The planer, router, and both saws are controlled by the power strip mounted to the front of the workbench.

 A combination workbench!

 I still have some work to do to make the jointer look a bit nicer and sit more securely on the side.

Since the Arizona summers are rough, I stopped at this point for a couple weeks.  When I came back to it I decided to make some changes.  

Instead of the jointer simply screwed to the side, I recut parts of the top to completely fit the jig I made - similarly to what I did with the router and jigsaw.  In the image above I'm waiting for wood filler to dry at the seams of the new cuts.

Since the planer takes up a good amount of space underneath the table, I removed the jigsaw.

But I don't want to be without my new scroll saw.  So I attached it to a piece of MDF that was cut to the same size and thickness as the router plate.

Now whenever I want to use the scroll saw, I remove the router and put the jigsaw in it's place!

Having the jigsaw attached to a plate makes it easily removable and easy to change the jigsaw's blade.

The fence that I use for both the circular saw and router can now also be used for the jointer.

One cool thing about this fence is that it has a rod going through the fence part and the T-square part - making it adjustable. 

Some might thing that having a fence that can swing around isn't a great idea, but I beg to differ.  Since I am not perfect, the circular saw was mounted slightly off.  Having an adjustable fence means that I can ALWAYS make it square with the table saw blade.  That means perfectly straight cuts - even if the circular saw blade is not perfectly perpendicular to the front of the table.

Prior to the more recent revision to this table, I had used the router, table saw and scroll saw.  But I hadn't really used the jointer.  So I decided to test it out with the fence for the first time.

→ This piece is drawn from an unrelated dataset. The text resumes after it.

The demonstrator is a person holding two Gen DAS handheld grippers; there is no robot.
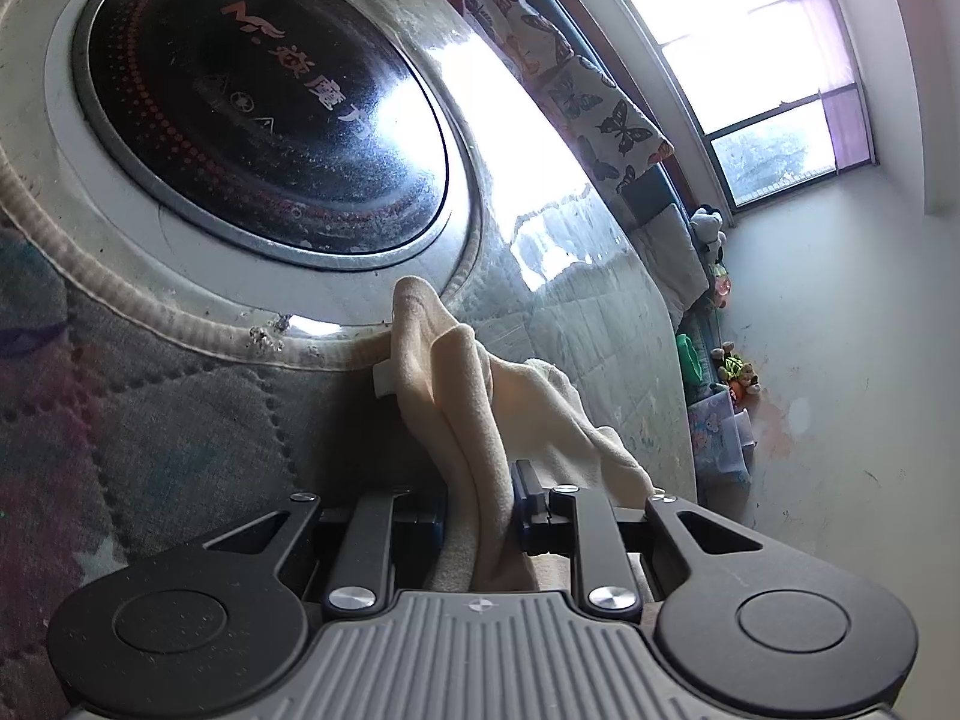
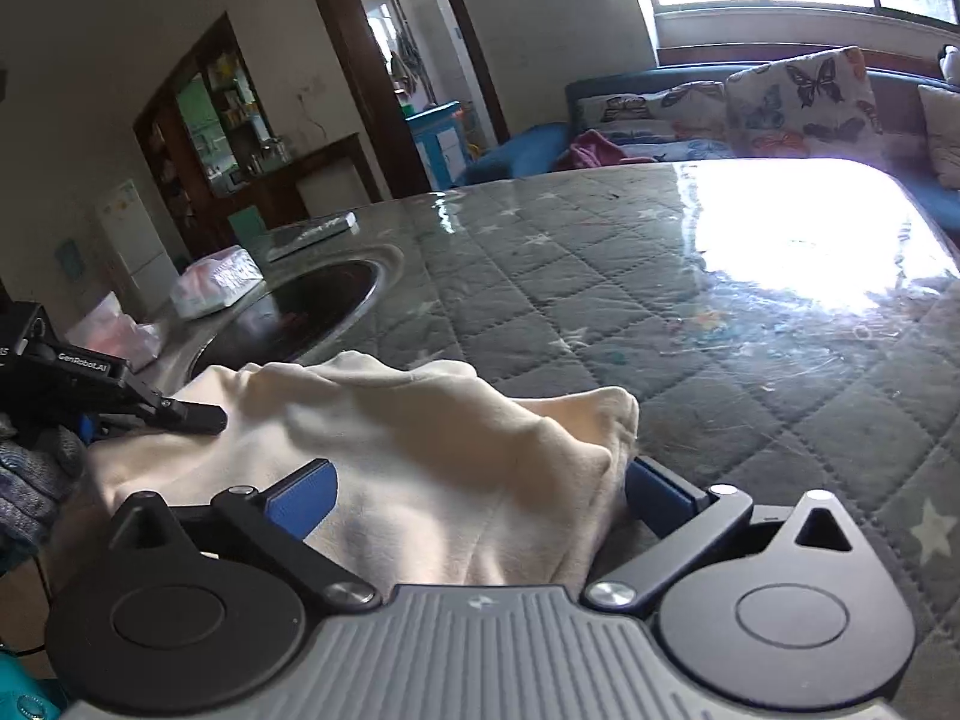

Above is a picture of a piece of 2x4 with a very uneven top edge.

I ran that 2x4 through the jointer.

And voila!  The top is even!

I then ran several scrap 2x4's through the jointer.

And all their edges are flat now!  I could glue these boards together flush, and get to use that plate joiner I got at Christmas!

lastly I gave the top a few coats of polyurethane to really smooth it out.  Once each coat dried, I sanded it with a fine sanding sponge until the top was very smooth.

It's not the pretties table ever made, but it works well and that's what's important.

I was also happy that I spent $0 on this project.